When helping others it’s crucial to stay grounded in ourselves, not because we aren’t empathetic, but because we know that by staying centered as someone shares with us we can offer help from that centered space.
When you feel yourself zoned out, focused on someone else, consciously bring your energy back in. Many times we are so fixated on someone else that it’s as if we’re having an out of body experience, we completely tune out our surroundings.
This is natural some of the time but if you find yourself obsessing, fixating or overthinking situations with others so much so that you are regularly tuned out of your present environment, this will be an important grounding exercize.
Take a deep breath in and feel your focus come back to your body, look at your current surroundings and consciously take them in.
As I said in the introduction, it’s funny that we even need this type of advice on grounding. Grounding should be a practice that we are all familiar with.
In a lot of spiritual and religious communities, grounding is an essential part of the practice. We see physical objects as symbols all the time in spiritual and religious contexts. We pray but also bring a candle, book or some symbolic object along with us.

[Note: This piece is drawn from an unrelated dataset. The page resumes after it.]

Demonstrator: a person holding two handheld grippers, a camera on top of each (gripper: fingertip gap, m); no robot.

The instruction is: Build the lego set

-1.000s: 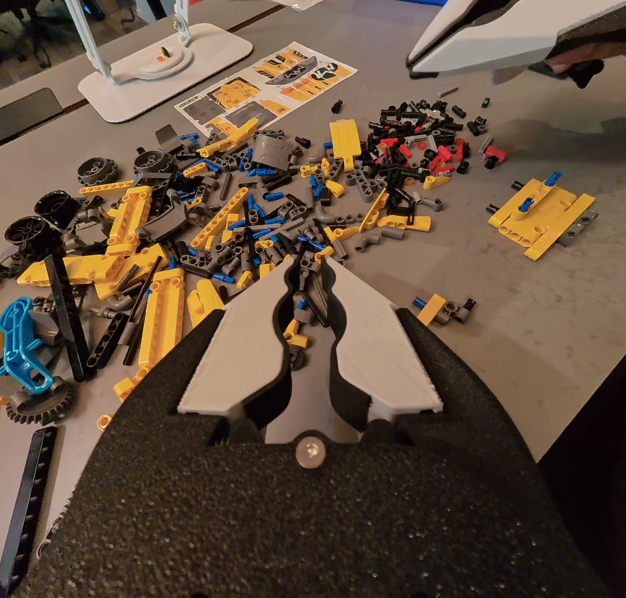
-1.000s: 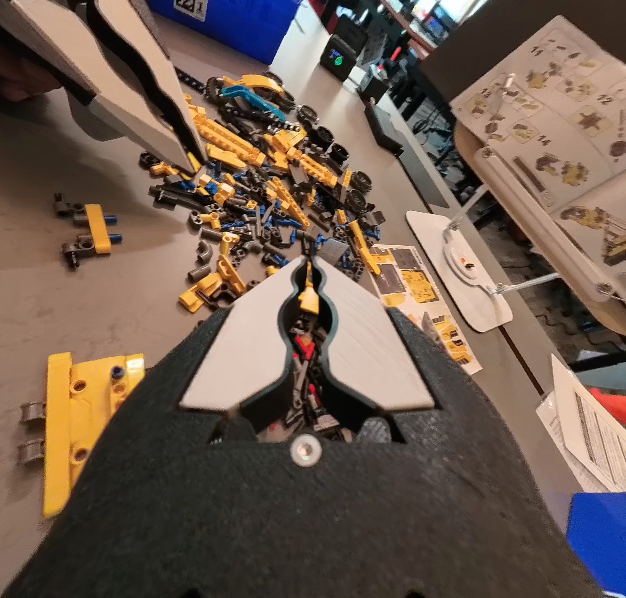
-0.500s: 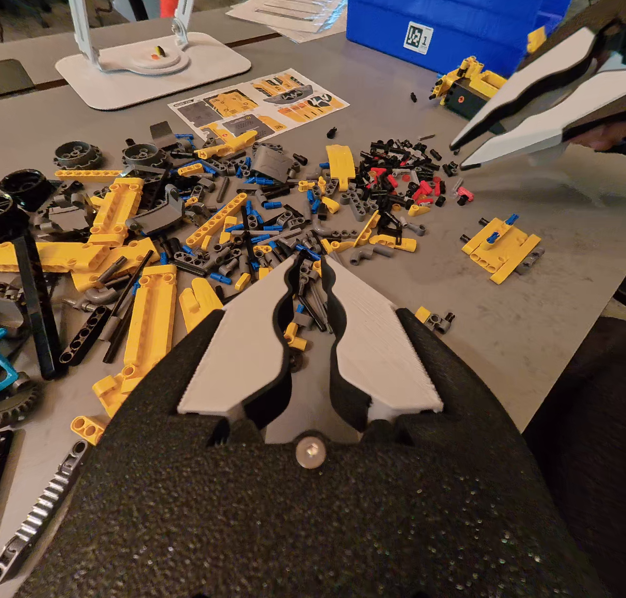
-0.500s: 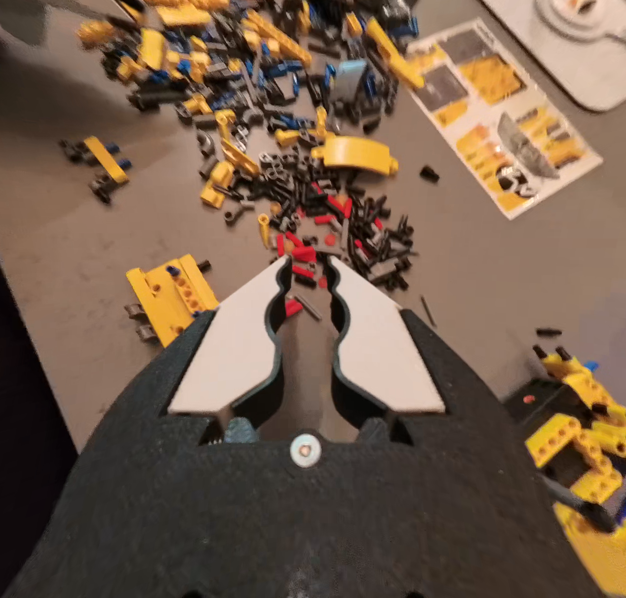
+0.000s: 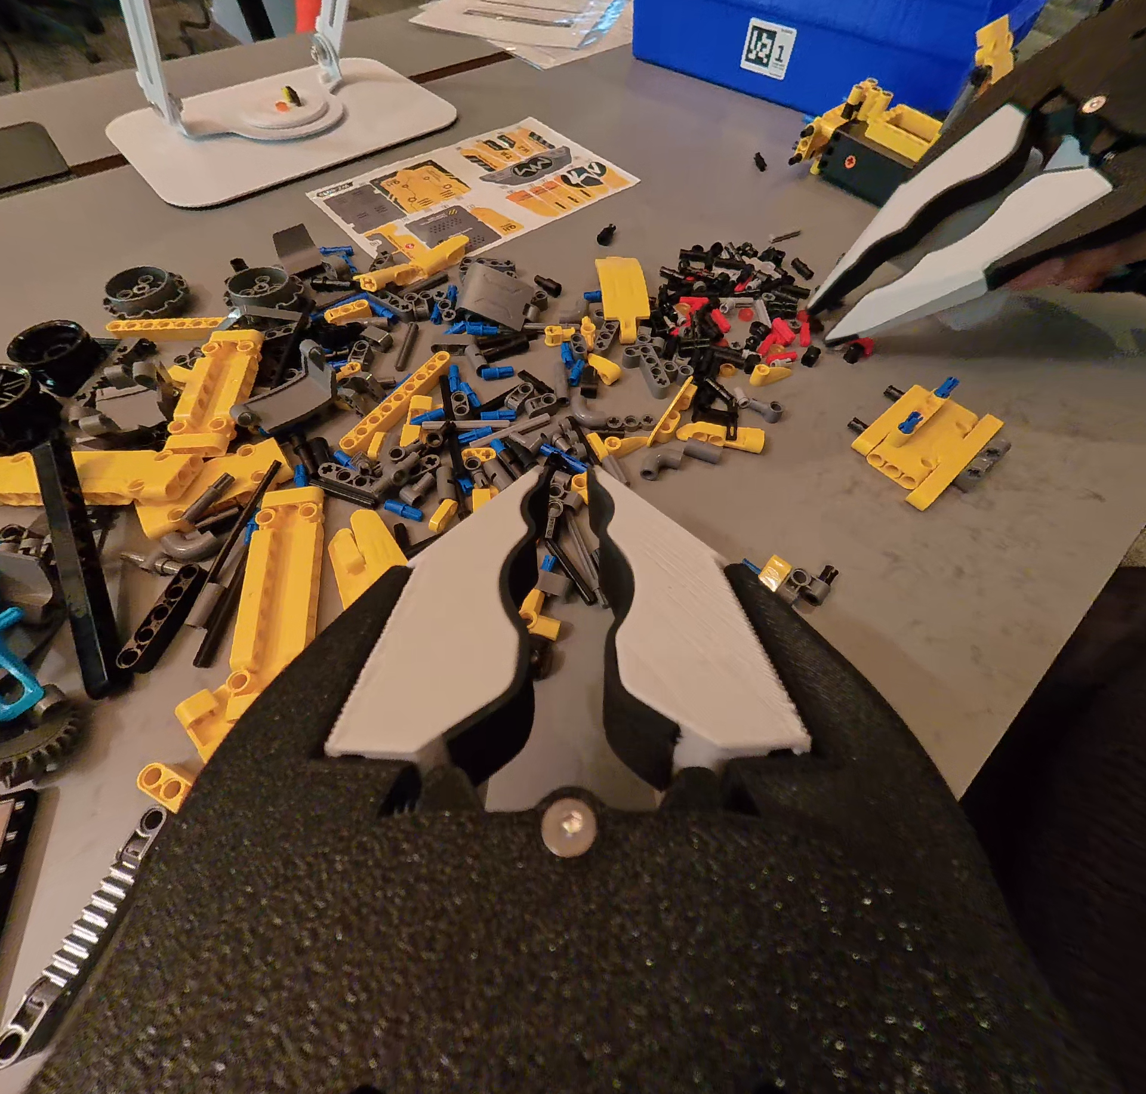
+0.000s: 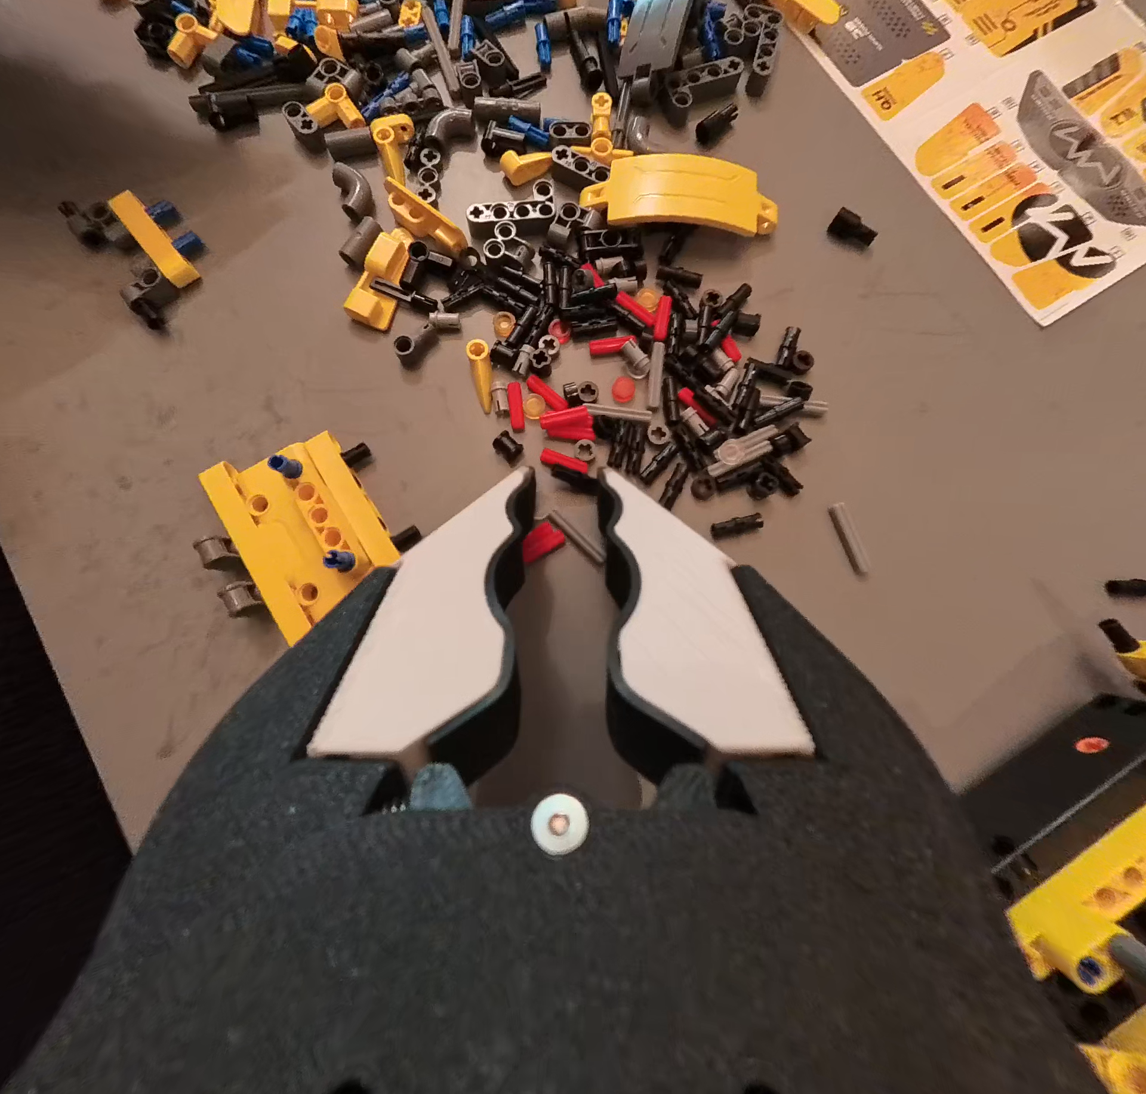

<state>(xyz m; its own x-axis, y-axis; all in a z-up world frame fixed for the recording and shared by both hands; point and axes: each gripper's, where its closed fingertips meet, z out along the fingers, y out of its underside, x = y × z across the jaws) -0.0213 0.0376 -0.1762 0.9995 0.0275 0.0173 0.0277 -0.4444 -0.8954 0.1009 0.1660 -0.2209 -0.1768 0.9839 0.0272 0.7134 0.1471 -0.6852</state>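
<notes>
My right gripper point(image 6: 565, 475) is open, tips low over the near edge of a heap of small black and red pins point(image 6: 651, 382). A black pin and a red pin point(image 6: 561, 459) lie just ahead of its tips. A red piece point(image 6: 542, 540) and a grey axle point(image 6: 577, 537) lie on the table between its fingers. It holds nothing. It also shows in the left wrist view point(image 5: 828, 323), tips at that heap point(image 5: 738, 320). My left gripper point(image 5: 567, 475) is narrowly open and empty, above the near edge of the main spread of yellow, grey, blue and black parts point(image 5: 434, 413).
A flat yellow sub-assembly point(image 6: 297, 525) lies left of my right gripper. A small yellow-and-grey piece point(image 5: 794, 580) sits near the table's front edge. A sticker sheet point(image 5: 471, 190), a white stand base point(image 5: 279, 128), a blue bin point(image 5: 806, 16) and a yellow-black partial model point(image 5: 868, 146) are farther back. One gripper's finger ends stand about 20 centimetres off the other's.
My right gripper swung from above the main spread down to the red and black pin heap and opened. My left gripper stayed narrowly open and pulled back slightly.
</notes>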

In spiritual traditions we might create an alter to represent the physicality of our energetic work, we might use drums or singing bowls, we might dance together in a group. All of these practice involve bringing the physical and a sense of community into our spiritual work.
Today it’s beneficial in the corporate world, advertising and politics for the vast majority of people to be ungrounded. If we aren’t in tune with our bodies, intuition and natural rhythms we are better workers, consumers and voters.
So grounding has to be a conscious thing, we cannot wait until we desperately need it to start doing it.
These practices are great for day to day use, but if you suffer from consistent anxiety or disorientation, don’t be afraid to seek out help or find a community that can support you.